Reported operating margin was 7.9%, while adjusted operating margin was 8.4%, which came in at the upper end of the company’s outlook. MSC delivered GAAP EPS of $0.93 versus $0.83 a year ago, and adjusted EPS of $0.99 versus $0.86, an increase of 15%.

Cash flow, balance sheet, and Q2 outlook

MSC ended the quarter with net debt of about $491 million, which management said equates to roughly 1.2 times EBITDA. Capital expenditures were about $22 million. Free cash flow was $7.4 million, representing about 14% of net income, with management attributing the year-over-year decline to inventory investment and higher receivables and prepaid expenses. Despite the “slow start,” the company reiterated its expectation of about 90% free cash flow conversion for the fiscal year.

Management also said it amended its accounts receivable securitization facility in fiscal second quarter, increasing capacity by $50 million to $350 million, and expects the change to lower annual funding costs by more than $1 million versus alternative sources such as the revolver. MSC returned about $62 million to shareholders in fiscal first quarter through dividends and share repurchases.

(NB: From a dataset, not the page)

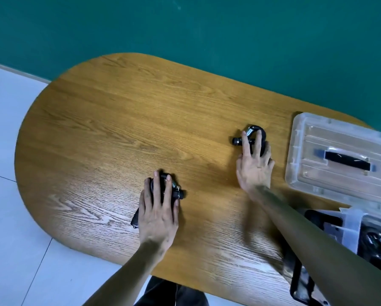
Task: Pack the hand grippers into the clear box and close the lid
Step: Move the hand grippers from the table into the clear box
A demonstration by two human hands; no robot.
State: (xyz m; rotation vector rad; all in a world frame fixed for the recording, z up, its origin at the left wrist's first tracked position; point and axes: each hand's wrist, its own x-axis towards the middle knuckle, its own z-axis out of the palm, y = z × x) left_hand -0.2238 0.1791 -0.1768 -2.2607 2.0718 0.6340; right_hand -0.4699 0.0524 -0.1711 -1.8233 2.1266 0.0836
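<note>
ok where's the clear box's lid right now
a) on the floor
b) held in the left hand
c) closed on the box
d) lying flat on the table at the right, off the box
d, the lid with its black handle lies flat on the table at the right edge, apart from the clear box nearer the person, while the left hand and right hand each rest on a hand gripper.
</note>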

For fiscal second quarter, MSC guided for average daily sales growth of 3.5% to 5.5% year over year and a sequential decline of about 4% to 6%. Management said the outlook reflects several moving pieces, including:

  • About a 50 basis point headwind from the timing of the late-February supplier conference shifting some revenue into Q3.
  • Weaker-than-normal December sales tied to holiday timing and customer shutdown activity; the company said December average daily sales were up about 2.5% year over year, but sales from Christmas through the end of the fiscal month were down about 20% year over year.
  • A sequential benefit of roughly 50 basis points expected from public sector comparisons, assuming no repeat of the prior quarter’s government shutdown disruption.

At the midpoint of the Q2 range, management said it implies year-over-year growth of a little more than 5% in January and February. The company guided to adjusted operating margin of 7.3% to 7.9%, with gross margin expected to be about 40.8% plus or minus 20 basis points. Management said Q2 operating expenses will include costs related to the supplier conference that are not funded by supplier registration fees, including travel, representing about a 10 basis point headwind to adjusted operating margin. Executives also said headcount actions early in Q2 tied to service-model optimization are intended to help offset the impact of having two additional months of annual merit increases in Q2 versus Q1.

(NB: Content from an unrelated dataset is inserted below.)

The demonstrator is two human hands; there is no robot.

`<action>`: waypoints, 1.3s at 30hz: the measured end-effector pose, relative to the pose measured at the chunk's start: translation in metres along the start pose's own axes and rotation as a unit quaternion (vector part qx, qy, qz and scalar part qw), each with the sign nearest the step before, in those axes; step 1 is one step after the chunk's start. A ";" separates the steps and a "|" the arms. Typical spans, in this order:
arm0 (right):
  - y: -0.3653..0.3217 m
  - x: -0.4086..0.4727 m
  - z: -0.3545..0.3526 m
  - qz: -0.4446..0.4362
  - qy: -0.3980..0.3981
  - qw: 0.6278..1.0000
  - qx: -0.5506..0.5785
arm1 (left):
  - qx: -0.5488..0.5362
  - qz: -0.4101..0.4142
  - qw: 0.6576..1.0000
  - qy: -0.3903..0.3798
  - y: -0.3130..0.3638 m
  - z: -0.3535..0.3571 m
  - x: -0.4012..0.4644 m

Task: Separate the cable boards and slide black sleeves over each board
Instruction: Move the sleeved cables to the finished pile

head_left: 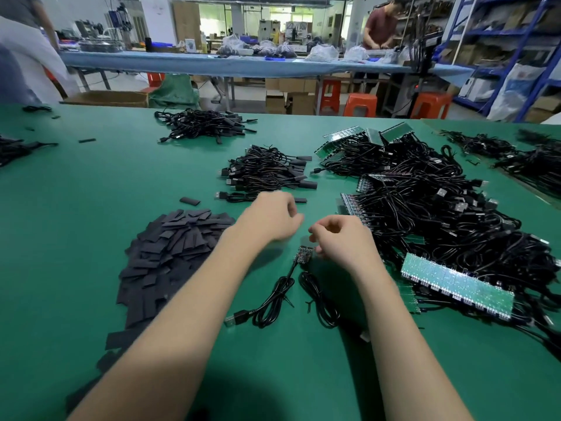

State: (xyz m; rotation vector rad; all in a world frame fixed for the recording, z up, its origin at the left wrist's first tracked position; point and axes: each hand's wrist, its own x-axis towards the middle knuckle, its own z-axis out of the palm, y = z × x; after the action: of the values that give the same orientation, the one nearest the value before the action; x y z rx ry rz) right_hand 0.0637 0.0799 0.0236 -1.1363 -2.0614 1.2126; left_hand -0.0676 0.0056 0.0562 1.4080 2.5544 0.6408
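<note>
Green matted table (76, 208) in a cluttered workshop, blue-clothed bench and orange stools behind.
Both hands hover mid-table, loosely curled, holding nothing: left hand (270, 217) blurred, right hand (343, 238) just above a small board (303, 255) with coiled black cable. Flat matte sleeves (173, 253) heap leftward; tangled boards toward the right edge.

left: sleeve pile (170, 253) | right: cable-board heap (440, 226) | between: bare green mat (303, 375), two coiled cables (273, 302)
</note>
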 end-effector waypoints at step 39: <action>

On pricing, management said it expects to pass through mid- to high-single-digit supplier price increases in metalworking starting in mid-January, driven in part by sharp increases in tungsten prices, which it described as exceeding 100%. McIsaac said tungsten affects carbide cutting tools, and management estimated tungsten exposure impacts about 15% of MSC’s sales. Executives said price in Q2 could be “a little north of 5%” year over year, and noted there could be additional supplier-driven inflation later in fiscal 2026.

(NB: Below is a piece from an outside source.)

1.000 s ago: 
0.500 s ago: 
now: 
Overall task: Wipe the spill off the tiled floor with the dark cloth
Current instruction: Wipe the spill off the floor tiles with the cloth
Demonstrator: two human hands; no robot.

While visibility into early January demand was limited at the time of the call, management reiterated its expectation that under a mid-single-digit growth scenario, adjusted incremental operating margins should be approximately 20% for the full fiscal year, supported by pricing, productivity initiatives such as network optimization, and continued execution on growth programs.

About MSC Industrial Direct (NYSE:MSM)

MSC Industrial Direct Co, Inc (NYSE: MSM) is a leading distributor of metalworking and maintenance, repair and operations (MRO) products serving a broad range of industrial customers across North America. The company offers an extensive portfolio of cutting tools, abrasives, measuring and inspection instruments, fasteners, safety supplies and other essential components used in manufacturing, metalworking and production environments. MSC delivers products through a multi-channel distribution network, including an extensive branch system, e-commerce platform and dedicated sales force.

In addition to its core product offerings, MSC Industrial Direct provides value-added services designed to improve productivity and reduce downtime for its customers.